Washington, D.C.--The National Association of Securities Dealers, Inc. (NASD) today announced it has created a senior-level Economic Advisory Board (EAB), bringing together some of the nation's most respected and experienced economists.
The eight-member board, which includes a Nobel Prize winner and a former Chief Economist of the Securities and Exchange Commission (SEC), was formed to provide independent analyses and recommendations to the NASD and The Nasdaq Stock Market, Inc. on a wide range of issues.
"We're fortunate indeed to have assembled this impressive group of scholars," said Joseph R. Hardiman, President and CEO of the NASD. "Their counsel and insight will be of immeasurable assistance to this organization and all who have an interest in the continuing evolution of The Nasdaq Stock Market. The NASD has benefited from its long association with academia and this new advisory board builds on that valued relationship."
The EAB will meet at least twice a year to review a wide array of issues that affect the NASD and Nasdaq. Between meetings, board members will work individually and jointly in exploring and researching issues pertaining to markets operated and regulated by the NASD.
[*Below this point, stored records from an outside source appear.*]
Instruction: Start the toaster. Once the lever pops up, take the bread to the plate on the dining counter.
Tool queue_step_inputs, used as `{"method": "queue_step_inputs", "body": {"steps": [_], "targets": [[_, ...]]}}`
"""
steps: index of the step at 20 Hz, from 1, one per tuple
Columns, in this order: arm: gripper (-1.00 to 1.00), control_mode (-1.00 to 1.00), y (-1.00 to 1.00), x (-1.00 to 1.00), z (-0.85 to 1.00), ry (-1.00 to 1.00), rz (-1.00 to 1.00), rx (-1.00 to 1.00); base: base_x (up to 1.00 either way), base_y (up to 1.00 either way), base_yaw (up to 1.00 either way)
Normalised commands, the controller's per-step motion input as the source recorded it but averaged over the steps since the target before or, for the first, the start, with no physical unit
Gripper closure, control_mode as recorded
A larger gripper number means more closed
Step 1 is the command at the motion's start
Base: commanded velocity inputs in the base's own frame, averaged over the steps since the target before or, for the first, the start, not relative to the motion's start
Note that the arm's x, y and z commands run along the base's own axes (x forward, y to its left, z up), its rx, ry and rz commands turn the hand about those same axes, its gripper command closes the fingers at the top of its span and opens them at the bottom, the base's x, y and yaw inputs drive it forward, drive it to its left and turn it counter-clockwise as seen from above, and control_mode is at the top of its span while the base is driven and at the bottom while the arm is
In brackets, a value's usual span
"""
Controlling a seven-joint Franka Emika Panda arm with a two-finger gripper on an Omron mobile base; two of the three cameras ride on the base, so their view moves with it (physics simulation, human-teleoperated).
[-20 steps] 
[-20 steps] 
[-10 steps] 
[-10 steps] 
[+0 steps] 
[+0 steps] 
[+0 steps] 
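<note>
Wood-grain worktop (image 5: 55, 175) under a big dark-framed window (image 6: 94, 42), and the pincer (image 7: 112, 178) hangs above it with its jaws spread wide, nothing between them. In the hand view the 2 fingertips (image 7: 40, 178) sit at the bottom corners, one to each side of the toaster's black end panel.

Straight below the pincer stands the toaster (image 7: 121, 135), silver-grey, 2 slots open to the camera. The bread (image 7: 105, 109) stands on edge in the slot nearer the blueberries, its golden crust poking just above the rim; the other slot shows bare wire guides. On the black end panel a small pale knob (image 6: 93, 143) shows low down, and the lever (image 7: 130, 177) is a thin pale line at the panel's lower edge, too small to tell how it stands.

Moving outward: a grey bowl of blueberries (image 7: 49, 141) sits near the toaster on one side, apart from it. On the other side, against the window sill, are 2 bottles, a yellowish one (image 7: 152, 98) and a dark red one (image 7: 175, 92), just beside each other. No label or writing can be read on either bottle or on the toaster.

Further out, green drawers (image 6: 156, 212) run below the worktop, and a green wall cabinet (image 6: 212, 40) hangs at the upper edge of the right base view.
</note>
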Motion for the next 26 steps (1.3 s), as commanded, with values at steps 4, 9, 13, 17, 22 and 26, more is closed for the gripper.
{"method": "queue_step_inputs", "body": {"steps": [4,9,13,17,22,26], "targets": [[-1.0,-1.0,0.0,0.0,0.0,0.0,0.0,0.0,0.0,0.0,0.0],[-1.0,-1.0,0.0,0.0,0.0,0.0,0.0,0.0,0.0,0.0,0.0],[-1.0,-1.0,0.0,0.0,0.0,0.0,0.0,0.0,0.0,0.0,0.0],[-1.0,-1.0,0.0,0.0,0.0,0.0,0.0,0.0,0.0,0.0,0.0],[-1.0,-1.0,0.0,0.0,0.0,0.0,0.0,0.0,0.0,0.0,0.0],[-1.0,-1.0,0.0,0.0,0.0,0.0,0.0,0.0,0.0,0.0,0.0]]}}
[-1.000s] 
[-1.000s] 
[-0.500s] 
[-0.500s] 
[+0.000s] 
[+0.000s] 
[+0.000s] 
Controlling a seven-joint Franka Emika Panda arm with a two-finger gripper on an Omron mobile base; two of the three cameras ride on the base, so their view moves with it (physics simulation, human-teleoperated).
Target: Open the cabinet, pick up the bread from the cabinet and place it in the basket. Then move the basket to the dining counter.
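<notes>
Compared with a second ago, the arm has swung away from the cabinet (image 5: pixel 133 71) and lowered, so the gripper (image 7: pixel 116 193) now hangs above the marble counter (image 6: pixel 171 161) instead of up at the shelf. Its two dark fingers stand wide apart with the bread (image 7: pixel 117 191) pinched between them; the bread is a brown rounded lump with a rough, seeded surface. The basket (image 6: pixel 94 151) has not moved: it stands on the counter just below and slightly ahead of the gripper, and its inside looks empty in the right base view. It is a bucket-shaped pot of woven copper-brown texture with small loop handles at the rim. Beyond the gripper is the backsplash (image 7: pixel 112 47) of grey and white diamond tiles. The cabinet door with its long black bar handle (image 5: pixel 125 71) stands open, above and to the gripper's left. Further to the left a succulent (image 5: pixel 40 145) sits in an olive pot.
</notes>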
"The EAB is an important two-way bridge between the NASD and the academic community," said Dean Furbush, Nasdaq Chief Economist. "The NASD needs to keep up on the best and latest thinking in the academic community. In return, we can provide a wealth of institutional information that will help fuel relevant research."
Topics on which the EAB will focus include:
- Identifying specific ways in which Nasdaq can improve its trading systems to better serve investors;
- Recommending specific issues worthy of further academic review;
- Outlining the broad issues Nasdaq will face as an equities market in its next 25 years; and
- Playing a continuing economic advisory role as Nasdaq implements its market restructuring program.
The EAB members are:
- Robert A. Schwartz (Chairman)--Professor of Finance and Economics and Yamaichi Faculty Fellow at the Stern School of Business at New York University.
- Marshall E. Blume--The Howard Butcher III Professor of Financial Management at the Wharton School at the University of Pennsylvania. Professor Blume is also Director of the Rodney L. White Center for Financial Research at the Wharton School.
- Kenneth M. Lehn--Professor of Business Administration at the Katz School of Business at the University of Pittsburgh. Professor Lehn served as Chief Economist at the Securities and Exchange Commission from June 1987 through July 1991.
- A. Craig MacKinlay--The Joseph P. Wargrove Professor of Finance at the Wharton School at the University of Pennsylvania. Professor MacKinlay is also a Research Associate of the National Bureau of Economic Research.
- Merton H. Miller--The Robert R. McCormick Distinguished Service Professor (Emeritus) of Finance at the Graduate School of Business at the University of Chicago. In 1990, Professor Miller received the Nobel Prize in Economic Science for his work in the area of corporate finance.
- Mark L. Mitchell--Associate Professor of Finance at the Graduate School of Business at the University of Chicago. Professor Mitchell received the Roger F. Murray First Prize Award for the best research paper presented at the 1989 Institute for Quantitative Research in Finance, Fall and Spring Seminars.
- Maureen O'Hara--The Robert W. Purcell Professor of Finance at the Johnson Graduate School of Management at Cornell University. Professor OOHara serves as a director of the American Finance Association and the Western Finance Association.
- Robert A. Wood--Distinguished Professor of Finance at the Fogelman College of Business and Economics at the University of Memphis. Professor Wood has served as Executive Director of the Institute for the Study of Securities Markets since 1987. From 1987 to 1988, Professor Wood served as a member of the Presidential Task Force on Market Mechanisms (the Brady Commission) which studied the October 1987 stock market downturn.
Some members of the EAB have served as consultants to the NASD or Nasdaq in the past, or are from business schools with financial research centers partially supported by the NASD. Others have worked with institutions that have voiced constructive criticism of the market and the NASD or Nasdaq. Members of the EAB have agreed to volunteer their services and will only receive reimbursement for out-of-pocket expenses.